John Brian I agree with you. If my wife does get French nationality I will I think be able to stay here as a part of a married couple. The thought of living in the UK which the Brexiters tell me is being ruined by immigrants (actually my own family were immigrants into England from Wales and Prussia!) is a bit too much to take. We can see the bright lights of London but the reality in many other places is very very different unless you are well off. I see also that some forecasts are saying this morning that house prices in the UK are set to rise 25% over the next five years. Assuming that you could actually sell your French house (may be a big if) and not one house in our village has sold for over 125,000 euros, after costs of moving back, taxes (capital gains what are those?) you would be able to afford a mobile home in say Lincolnshire. That is EXACTLY the place where one returning couple I know ended up. Well sorry mate I just don't fancy that AT ALL. (with apologies to Lincolnshire which is lovely if you have a manor house, old vicarage or nice Georgian town house in Lincoln). Having moved twenty times in my life I think of France as my home now and the EU enabled me to make the decision to retire here. Too late to change now? Too large to fail? Simulation of British expats leaving France after Brexit.!(upload://uCPKMBl9C4H6e7evTQtgrU4KfY7.jpg)

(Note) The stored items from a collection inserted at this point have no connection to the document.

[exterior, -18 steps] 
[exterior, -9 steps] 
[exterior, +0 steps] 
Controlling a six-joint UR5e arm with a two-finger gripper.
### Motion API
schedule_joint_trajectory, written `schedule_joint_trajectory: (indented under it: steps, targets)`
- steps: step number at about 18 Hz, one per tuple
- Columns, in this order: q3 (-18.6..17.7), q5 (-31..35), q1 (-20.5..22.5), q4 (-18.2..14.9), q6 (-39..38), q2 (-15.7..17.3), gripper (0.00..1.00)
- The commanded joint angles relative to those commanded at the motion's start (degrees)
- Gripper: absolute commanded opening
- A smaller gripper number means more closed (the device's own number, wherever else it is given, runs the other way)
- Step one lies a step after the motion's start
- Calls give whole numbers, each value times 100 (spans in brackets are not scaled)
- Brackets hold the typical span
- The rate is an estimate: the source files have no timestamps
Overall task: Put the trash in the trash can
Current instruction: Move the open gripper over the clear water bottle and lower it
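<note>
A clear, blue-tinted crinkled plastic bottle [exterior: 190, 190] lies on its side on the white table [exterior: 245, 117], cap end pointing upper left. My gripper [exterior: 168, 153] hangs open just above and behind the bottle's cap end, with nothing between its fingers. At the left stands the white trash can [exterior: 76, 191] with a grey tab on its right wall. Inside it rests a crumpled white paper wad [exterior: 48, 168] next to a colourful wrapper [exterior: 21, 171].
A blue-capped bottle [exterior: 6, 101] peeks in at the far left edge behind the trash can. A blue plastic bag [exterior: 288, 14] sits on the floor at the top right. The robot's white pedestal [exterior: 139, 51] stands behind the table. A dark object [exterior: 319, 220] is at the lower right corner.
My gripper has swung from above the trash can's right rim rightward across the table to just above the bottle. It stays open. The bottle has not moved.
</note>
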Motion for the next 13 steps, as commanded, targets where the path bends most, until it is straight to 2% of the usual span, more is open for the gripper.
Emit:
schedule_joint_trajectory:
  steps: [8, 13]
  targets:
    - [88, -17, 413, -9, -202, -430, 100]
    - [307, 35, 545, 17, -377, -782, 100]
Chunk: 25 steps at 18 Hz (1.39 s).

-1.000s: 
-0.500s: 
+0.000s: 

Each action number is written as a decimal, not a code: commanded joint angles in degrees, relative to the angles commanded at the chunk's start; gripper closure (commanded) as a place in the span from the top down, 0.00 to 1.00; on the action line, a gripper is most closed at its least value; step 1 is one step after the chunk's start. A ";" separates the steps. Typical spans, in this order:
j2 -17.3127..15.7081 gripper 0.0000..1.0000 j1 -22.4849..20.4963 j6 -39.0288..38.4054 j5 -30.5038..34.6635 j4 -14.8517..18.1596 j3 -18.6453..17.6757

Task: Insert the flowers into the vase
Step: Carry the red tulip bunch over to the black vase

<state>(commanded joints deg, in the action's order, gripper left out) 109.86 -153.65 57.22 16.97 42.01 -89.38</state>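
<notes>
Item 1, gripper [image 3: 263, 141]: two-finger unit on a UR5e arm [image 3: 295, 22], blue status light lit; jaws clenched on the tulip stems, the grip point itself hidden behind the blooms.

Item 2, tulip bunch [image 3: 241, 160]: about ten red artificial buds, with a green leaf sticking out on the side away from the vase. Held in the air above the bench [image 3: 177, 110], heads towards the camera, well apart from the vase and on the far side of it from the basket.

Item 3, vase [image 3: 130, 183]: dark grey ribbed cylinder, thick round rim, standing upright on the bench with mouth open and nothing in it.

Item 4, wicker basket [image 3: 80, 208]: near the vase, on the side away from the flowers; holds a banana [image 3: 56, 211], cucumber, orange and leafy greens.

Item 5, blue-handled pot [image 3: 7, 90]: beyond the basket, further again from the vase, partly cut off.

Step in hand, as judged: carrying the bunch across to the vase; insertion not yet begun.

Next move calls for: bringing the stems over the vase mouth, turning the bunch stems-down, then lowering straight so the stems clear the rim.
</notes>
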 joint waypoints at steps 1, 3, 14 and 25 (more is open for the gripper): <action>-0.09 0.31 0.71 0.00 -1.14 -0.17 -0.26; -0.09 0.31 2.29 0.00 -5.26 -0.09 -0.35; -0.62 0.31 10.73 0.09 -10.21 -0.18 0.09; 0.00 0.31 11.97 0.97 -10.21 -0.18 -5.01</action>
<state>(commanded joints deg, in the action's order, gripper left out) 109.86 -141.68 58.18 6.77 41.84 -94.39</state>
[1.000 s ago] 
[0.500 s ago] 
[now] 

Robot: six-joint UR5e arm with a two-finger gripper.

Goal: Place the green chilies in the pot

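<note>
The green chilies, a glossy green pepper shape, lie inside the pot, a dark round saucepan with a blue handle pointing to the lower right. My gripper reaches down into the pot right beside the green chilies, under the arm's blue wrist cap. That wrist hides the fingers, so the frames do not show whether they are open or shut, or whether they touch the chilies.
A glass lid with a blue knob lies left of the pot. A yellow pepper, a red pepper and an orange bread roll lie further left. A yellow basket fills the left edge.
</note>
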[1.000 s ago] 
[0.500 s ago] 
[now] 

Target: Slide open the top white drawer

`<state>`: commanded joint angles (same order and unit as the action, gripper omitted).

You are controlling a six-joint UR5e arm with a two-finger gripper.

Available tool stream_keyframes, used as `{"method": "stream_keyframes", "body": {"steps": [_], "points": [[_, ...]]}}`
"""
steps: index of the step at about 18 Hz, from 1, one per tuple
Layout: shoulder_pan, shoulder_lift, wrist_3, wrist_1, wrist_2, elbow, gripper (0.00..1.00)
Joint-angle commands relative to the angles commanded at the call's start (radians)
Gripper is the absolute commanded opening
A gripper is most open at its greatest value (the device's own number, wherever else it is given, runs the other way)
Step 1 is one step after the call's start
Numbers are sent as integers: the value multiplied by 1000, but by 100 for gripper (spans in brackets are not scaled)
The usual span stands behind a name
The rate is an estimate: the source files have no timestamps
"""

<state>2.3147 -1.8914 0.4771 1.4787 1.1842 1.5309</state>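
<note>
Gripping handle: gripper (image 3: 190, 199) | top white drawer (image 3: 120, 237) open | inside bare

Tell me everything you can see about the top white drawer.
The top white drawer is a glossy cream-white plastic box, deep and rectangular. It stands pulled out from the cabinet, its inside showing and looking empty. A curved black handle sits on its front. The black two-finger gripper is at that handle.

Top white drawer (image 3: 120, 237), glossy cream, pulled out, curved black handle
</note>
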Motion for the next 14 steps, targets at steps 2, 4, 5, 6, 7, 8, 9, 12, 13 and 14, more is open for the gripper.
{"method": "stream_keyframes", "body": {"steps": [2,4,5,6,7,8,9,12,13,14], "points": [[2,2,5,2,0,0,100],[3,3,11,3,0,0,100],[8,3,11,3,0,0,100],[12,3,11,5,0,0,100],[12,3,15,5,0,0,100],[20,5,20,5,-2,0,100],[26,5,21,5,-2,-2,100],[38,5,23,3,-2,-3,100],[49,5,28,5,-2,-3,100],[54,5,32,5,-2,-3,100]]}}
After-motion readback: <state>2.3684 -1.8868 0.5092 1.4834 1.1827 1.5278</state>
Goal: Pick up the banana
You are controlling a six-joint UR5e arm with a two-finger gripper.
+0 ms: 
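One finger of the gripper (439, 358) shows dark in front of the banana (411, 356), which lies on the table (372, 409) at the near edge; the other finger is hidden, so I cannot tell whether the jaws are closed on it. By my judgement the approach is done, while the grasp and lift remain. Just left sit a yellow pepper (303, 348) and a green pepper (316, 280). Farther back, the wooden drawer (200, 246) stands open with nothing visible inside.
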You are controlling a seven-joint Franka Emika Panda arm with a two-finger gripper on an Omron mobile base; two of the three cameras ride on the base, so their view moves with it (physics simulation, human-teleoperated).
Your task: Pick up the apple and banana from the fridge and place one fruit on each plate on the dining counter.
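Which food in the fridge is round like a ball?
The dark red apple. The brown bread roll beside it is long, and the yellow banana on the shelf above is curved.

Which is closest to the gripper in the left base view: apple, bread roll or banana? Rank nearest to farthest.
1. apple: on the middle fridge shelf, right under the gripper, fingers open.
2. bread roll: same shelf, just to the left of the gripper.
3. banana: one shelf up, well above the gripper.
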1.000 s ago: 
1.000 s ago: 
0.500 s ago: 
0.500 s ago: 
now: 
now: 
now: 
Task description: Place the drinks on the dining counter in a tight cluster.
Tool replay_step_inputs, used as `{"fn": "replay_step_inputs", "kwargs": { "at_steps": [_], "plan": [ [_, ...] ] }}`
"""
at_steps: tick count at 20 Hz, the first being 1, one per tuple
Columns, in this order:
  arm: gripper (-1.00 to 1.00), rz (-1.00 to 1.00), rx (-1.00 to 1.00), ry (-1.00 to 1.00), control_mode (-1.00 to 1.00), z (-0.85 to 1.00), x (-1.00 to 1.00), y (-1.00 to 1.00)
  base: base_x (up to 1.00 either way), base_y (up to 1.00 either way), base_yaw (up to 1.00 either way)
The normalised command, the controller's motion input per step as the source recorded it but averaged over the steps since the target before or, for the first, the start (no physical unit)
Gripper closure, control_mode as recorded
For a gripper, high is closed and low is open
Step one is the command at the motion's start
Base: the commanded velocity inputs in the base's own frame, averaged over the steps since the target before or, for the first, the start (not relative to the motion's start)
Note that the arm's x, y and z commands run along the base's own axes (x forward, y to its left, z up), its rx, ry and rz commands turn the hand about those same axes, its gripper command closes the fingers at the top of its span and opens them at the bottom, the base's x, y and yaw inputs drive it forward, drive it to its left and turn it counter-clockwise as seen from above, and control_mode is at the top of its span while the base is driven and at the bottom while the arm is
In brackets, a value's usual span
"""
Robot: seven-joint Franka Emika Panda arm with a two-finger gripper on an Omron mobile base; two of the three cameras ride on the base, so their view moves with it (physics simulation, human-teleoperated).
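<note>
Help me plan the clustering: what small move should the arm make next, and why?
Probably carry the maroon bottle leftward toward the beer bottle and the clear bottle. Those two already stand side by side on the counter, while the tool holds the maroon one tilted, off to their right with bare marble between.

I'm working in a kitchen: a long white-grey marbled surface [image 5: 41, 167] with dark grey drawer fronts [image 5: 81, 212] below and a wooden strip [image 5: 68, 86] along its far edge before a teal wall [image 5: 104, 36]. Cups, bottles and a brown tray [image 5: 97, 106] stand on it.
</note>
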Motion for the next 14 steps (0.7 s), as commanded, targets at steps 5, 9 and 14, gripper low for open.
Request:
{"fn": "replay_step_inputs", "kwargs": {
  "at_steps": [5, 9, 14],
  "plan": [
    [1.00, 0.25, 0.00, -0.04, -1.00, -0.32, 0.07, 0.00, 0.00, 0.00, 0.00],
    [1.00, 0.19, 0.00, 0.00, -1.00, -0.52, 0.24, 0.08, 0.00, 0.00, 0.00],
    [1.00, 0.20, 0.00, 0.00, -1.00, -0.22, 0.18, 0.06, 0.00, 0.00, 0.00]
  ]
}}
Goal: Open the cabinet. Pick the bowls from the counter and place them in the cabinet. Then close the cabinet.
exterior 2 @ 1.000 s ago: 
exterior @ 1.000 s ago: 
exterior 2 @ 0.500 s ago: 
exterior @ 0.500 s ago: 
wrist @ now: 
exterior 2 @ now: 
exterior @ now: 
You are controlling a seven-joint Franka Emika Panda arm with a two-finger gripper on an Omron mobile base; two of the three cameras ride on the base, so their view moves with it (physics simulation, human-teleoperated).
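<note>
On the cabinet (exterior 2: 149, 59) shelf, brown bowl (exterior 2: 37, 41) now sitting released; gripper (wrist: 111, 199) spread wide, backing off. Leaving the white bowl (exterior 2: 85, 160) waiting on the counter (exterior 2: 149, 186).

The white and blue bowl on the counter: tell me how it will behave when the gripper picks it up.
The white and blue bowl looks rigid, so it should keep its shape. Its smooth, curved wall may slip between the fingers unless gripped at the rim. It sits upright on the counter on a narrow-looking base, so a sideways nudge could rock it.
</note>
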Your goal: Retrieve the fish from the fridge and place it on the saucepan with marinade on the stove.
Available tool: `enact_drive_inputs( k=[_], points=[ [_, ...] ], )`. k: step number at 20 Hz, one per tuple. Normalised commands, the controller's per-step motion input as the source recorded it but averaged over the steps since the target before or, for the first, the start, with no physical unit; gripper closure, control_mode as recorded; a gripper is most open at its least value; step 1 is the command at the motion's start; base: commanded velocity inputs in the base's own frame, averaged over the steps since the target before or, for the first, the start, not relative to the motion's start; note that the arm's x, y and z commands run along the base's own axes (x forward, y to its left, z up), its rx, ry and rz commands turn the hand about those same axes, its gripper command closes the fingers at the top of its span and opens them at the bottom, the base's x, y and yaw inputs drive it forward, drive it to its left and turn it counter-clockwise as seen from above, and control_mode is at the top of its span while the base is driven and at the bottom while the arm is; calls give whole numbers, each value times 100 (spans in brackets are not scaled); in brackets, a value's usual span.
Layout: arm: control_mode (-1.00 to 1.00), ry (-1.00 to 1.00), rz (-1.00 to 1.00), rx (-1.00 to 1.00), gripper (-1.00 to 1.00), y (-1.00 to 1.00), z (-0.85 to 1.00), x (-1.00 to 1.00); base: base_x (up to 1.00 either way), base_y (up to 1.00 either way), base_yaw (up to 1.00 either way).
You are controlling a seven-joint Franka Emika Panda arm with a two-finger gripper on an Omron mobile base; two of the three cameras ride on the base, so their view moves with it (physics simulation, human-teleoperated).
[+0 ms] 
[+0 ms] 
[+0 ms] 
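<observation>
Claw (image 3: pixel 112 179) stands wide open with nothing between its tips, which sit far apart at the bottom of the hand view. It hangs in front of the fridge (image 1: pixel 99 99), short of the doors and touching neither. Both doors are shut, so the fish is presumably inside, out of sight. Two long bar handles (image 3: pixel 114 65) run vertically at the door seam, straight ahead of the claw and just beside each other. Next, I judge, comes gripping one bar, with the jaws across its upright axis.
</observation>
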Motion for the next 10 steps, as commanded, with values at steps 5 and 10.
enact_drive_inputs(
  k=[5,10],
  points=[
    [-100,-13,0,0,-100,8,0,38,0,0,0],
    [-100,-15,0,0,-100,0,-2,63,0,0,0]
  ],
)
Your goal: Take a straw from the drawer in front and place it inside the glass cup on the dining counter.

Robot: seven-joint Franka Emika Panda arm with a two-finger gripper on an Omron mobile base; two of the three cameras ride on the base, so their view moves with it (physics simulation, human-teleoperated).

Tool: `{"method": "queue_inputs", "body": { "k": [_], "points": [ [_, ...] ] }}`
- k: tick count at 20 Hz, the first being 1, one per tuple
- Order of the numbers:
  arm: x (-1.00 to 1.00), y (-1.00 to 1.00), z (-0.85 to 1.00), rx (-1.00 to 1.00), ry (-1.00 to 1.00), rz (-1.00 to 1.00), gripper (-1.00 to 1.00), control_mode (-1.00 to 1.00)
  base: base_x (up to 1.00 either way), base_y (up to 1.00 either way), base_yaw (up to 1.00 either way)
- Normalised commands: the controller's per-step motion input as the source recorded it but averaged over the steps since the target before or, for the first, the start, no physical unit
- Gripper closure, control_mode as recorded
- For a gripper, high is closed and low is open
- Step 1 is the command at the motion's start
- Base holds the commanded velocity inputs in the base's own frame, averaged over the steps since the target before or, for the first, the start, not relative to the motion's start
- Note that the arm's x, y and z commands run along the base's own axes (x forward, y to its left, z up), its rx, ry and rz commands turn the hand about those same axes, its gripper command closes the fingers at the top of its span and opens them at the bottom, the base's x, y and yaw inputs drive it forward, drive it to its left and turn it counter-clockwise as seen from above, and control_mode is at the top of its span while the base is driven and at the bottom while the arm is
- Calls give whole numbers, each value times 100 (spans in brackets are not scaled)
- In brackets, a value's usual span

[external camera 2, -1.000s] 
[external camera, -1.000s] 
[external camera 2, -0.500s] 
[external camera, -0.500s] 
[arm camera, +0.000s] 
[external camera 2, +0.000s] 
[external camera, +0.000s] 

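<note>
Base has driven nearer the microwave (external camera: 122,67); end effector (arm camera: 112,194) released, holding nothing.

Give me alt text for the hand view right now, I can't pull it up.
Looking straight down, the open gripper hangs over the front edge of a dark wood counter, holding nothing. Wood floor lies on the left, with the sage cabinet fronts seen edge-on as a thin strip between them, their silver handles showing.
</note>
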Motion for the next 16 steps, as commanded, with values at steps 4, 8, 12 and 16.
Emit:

You have an opinion Brian and you are entitled to that but you don’t have a crystal ball. Personally I can’t take you seriously as you obviously made little attempt to settle properly in France as having medical cover is a basic requirement. You have returned ‘home’. Whatever happens in the referendum I think that the thought of remaining in Europe even if the UK does leave the EU is far more preferable to the thought of living in Britain in the same situation.